Я бы тоже был рад услышать *dAnte*... или увидеть хотя бы здесь....
Чёта запропал совсем..... :Tu:

----------


## smychok

:Ok:

----------


## dAnte

*PAN*,
Ой и не говори! Совсем отбилсо от стаи)) Но я риабилитируюсь) Када-нить! Вот щаз например!

----------


## dAnte

*smychok*,
Попробовать могу, но ниче обещать не буду! Напиши в личку примерное содержание, а я помыслю на досуге!

----------


## dAnte

18 января. 
Решил завести дневник. Получил новую работу на полярной станции. Думаю будет здорово.

18 января. 
Узнал сколько платят, уже не думаю! Будет здорово. Отработаю месяц и куплю островок в Карибском архипелаге.

19 января. 
Лечу на новую работу. Полон энтузиазма и чего-то еще. Холодает.

**********************************************************
День 1. 14:00. 
Почему день первый? Да потому что как только пройдет 30 дней я отсюда свалю. Холодно. Хочу есть. Говорят до обеда далеко. Интересно во сколько у них обед?

День 1. 19:00. 
Где обеденный перерыв7 Мне тут говорят, что привыкну за пару дней. Очень надеюсь.

День 1. 26:30. 
Какие-то странные у них часы. Я тут уже двенадцать с половиной часов, устал как не знаю кто и сейчас загнусь от голода. Все еще холодает хотя и солнце в зените. Может это АД? Нет здесь холодно. По сравнению со здешними местами Ад – это РАЙ!!!

Всё ещё день 1. 42.14. 
Любой крошке буду рад. В буфет не отпускают. Через час привезут туристов из Эстонии, будут кормить, потом вроде наша очередь. 

День 1. 43:00. 
Приехали довольные эстонцы.
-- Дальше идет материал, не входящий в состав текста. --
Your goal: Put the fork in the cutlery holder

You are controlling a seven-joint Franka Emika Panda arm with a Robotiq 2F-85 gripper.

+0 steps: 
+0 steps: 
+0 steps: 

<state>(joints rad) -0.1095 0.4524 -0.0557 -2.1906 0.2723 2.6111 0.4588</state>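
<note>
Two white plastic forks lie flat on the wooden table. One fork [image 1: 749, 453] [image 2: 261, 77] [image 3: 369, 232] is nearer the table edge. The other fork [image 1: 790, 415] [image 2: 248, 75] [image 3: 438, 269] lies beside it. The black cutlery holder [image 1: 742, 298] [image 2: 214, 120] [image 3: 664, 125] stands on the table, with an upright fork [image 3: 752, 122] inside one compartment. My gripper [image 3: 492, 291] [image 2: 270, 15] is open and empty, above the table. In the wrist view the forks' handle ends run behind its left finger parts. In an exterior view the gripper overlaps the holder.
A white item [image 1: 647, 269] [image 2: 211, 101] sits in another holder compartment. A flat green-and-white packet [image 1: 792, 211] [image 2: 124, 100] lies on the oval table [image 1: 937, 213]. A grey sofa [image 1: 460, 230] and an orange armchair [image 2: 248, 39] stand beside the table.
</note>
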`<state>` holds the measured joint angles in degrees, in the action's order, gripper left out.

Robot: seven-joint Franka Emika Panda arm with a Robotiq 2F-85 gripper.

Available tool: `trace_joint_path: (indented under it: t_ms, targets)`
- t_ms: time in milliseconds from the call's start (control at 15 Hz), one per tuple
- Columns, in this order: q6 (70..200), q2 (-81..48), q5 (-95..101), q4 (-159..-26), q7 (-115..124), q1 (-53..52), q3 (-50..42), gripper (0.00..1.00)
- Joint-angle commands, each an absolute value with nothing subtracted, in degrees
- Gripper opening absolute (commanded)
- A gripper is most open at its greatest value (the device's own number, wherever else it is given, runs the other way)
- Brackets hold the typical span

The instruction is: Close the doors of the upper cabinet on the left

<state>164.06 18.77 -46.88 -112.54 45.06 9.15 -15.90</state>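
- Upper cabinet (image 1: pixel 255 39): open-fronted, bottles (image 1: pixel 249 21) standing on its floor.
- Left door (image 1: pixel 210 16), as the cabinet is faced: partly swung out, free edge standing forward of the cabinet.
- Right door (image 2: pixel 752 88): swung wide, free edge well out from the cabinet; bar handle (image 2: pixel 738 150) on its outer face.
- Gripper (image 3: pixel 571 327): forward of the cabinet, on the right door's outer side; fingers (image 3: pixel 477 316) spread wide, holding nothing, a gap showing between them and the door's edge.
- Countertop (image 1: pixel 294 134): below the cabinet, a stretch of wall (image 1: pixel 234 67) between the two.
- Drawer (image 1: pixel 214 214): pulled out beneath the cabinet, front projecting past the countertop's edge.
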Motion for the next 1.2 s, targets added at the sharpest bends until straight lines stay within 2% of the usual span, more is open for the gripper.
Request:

Чему скоты радуются? Пойду узнаю.

День 1. 43:10. 
Говорил с одним. Эта эстонская морда издевается надо мной. Он сказал, что у нас время как-то быстро бежит, а так почти как у них в стране, только холоднее.

День 1. 50:00. 
Обед!!!! Да неужели! Эстонцы только со столовой. 7 часов жрать не поднимаясь!  Ну они дают, я так даже в новогоднюю ночь не смогу!

День 1. 50:30. 
Только дополз до столовой. Готов съесть коня.

День 1. 51:00.
Еле-еле держу ложку. Жду чего-нибудь особенного. Почему-то женщина в столовой разносит только чай, хлеб и масло. Не ожидал…

День 1. Время не установлено.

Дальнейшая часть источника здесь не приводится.